**What this task involves**. Copy precisely the first line of the material below and every later line, stopping with the line that contains "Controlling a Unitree".

**Information supplied**.
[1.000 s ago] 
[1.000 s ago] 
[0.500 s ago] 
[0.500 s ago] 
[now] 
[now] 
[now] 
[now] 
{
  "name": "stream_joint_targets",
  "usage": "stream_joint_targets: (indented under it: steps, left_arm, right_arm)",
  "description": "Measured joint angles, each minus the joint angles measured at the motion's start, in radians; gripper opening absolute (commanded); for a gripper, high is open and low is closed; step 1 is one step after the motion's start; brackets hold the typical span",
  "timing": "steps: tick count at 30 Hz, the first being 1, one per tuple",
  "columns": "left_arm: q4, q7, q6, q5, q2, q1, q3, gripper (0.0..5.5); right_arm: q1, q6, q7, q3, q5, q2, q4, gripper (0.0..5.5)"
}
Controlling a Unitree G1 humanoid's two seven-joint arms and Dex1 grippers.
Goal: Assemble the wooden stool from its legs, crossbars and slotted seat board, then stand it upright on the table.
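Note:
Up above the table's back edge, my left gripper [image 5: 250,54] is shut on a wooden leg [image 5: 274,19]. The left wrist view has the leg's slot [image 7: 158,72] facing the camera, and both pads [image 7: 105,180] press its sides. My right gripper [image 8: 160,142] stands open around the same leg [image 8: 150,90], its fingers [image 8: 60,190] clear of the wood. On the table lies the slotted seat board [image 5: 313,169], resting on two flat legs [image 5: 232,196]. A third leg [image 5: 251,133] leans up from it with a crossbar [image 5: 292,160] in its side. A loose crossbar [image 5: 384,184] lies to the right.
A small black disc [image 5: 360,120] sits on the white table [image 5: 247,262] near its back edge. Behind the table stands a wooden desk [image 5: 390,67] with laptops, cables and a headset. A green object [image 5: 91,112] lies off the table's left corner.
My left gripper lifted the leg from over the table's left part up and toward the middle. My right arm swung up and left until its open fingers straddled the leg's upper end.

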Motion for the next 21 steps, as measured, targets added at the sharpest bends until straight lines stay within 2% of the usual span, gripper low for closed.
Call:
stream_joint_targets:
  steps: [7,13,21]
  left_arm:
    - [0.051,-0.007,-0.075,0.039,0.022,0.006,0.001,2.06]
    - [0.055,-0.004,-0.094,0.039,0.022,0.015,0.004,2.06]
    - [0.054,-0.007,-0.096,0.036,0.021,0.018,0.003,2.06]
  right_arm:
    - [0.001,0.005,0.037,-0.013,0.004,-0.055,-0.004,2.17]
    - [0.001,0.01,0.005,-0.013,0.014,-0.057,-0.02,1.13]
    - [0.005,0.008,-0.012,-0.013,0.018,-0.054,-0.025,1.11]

**Response area**.
[1.000 s ago] 
[1.000 s ago] 
[0.500 s ago] 
[0.500 s ago] 
[now] 
[now] 
[now] 
[now] 
{
  "name": "stream_joint_targets",
  "usage": "stream_joint_targets: (indented under it: steps, left_arm, right_arm)",
  "description": "Measured joint angles, each minus the joint angles measured at the motion's start, in radians; gripper opening absolute (commanded); for a gripper, high is open and low is closed; step 1 is one step after the motion's start; brackets hold the typical span",
  "timing": "steps: tick count at 30 Hz, the first being 1, one per tuple",
  "columns": "left_arm: q4, q7, q6, q5, q2, q1, q3, gripper (0.0..5.5); right_arm: q1, q6, q7, q3, q5, q2, q4, gripper (0.0..5.5)"
}
Controlling a Unitree G1 humanoid's two seven-joint arms and Dex1 grippers.

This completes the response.